**Aim of the task:** The answer should hold every line of the listing, unchanged and free of images.

======== Material provided ========

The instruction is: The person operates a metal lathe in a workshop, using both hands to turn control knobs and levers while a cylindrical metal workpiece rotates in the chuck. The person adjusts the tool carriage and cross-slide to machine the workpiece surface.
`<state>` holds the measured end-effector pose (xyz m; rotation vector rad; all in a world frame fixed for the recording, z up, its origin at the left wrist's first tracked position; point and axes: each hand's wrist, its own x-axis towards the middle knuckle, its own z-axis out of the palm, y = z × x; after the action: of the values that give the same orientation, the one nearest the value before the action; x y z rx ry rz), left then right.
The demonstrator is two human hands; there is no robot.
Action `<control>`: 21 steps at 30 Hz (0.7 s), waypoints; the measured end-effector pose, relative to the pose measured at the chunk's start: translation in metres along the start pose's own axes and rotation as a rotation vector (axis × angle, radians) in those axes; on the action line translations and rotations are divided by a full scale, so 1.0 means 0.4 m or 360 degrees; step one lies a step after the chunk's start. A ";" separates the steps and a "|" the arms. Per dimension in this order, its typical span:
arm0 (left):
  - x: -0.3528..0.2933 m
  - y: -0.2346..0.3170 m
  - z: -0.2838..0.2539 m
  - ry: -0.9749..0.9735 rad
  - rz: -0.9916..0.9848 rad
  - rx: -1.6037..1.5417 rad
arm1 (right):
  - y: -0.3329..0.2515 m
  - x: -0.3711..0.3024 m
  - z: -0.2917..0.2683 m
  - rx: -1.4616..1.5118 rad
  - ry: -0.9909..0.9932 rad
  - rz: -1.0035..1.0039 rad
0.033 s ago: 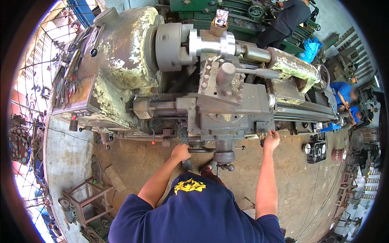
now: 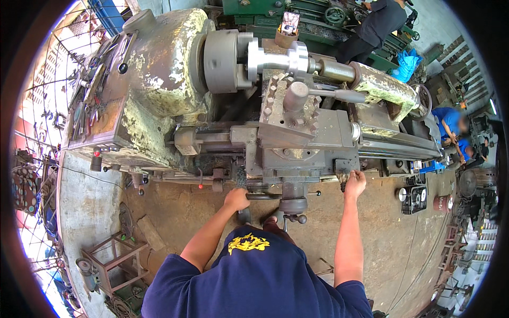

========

**Problem solution:**
The instruction is: The person operates a metal lathe in a workshop, using both hands to turn control knobs and levers while a cylindrical metal workpiece rotates in the chuck. The person adjusts the tool carriage and cross-slide to machine the workpiece surface.
`<state>` holds the measured end-effector pose (xyz m; rotation vector rad; all in a world frame fixed for the recording, z up, its origin at the left wrist's first tracked position; point and axes: each hand's wrist, its own x-axis towards the middle knuckle, its own z-axis out of the palm, y = z × x; after the action: of the values that give the same orientation, the one nearest the value before the action; x y z rx ry rz), left then right.
The demonstrator is two human hands; there is no robot.
Action `<control>`: 21 steps at 30 Hz (0.7 s), waypoints; the measured end-effector pose, relative to the pose measured at the chunk's start: translation in metres along the start pose's own axes and rotation as a rotation vector (axis × angle, radians) in those axes; on the action line translations and rotations are divided by a full scale, so 1.0 means 0.4 m or 360 degrees; step one lies a step after the chunk's start. A ";" separates the steps and a "|" the arms. Per dimension in this order, its typical span:
arm0 (left):
  - x: -0.3528..0.2933 m
  - y: -0.2346..0.3170 m
  - z: -0.2838..0.2539 m
  - ry: -0.9749..0.9735 rad
  - rz: -0.9916..0.9848 rad
  - rx: -1.6037..1.5417 rad
arm1 (right):
  - y: -0.3329..0.2515 m
  - x: -0.3711..0.3024 m
  - z: -0.2917..0.2683 m
  - rx: -1.4616..1.5118 rad
  - ry: -0.9909..0.9932 rad
  - rz: -1.0035..1.0039 rad
0.033 s ago: 
now: 

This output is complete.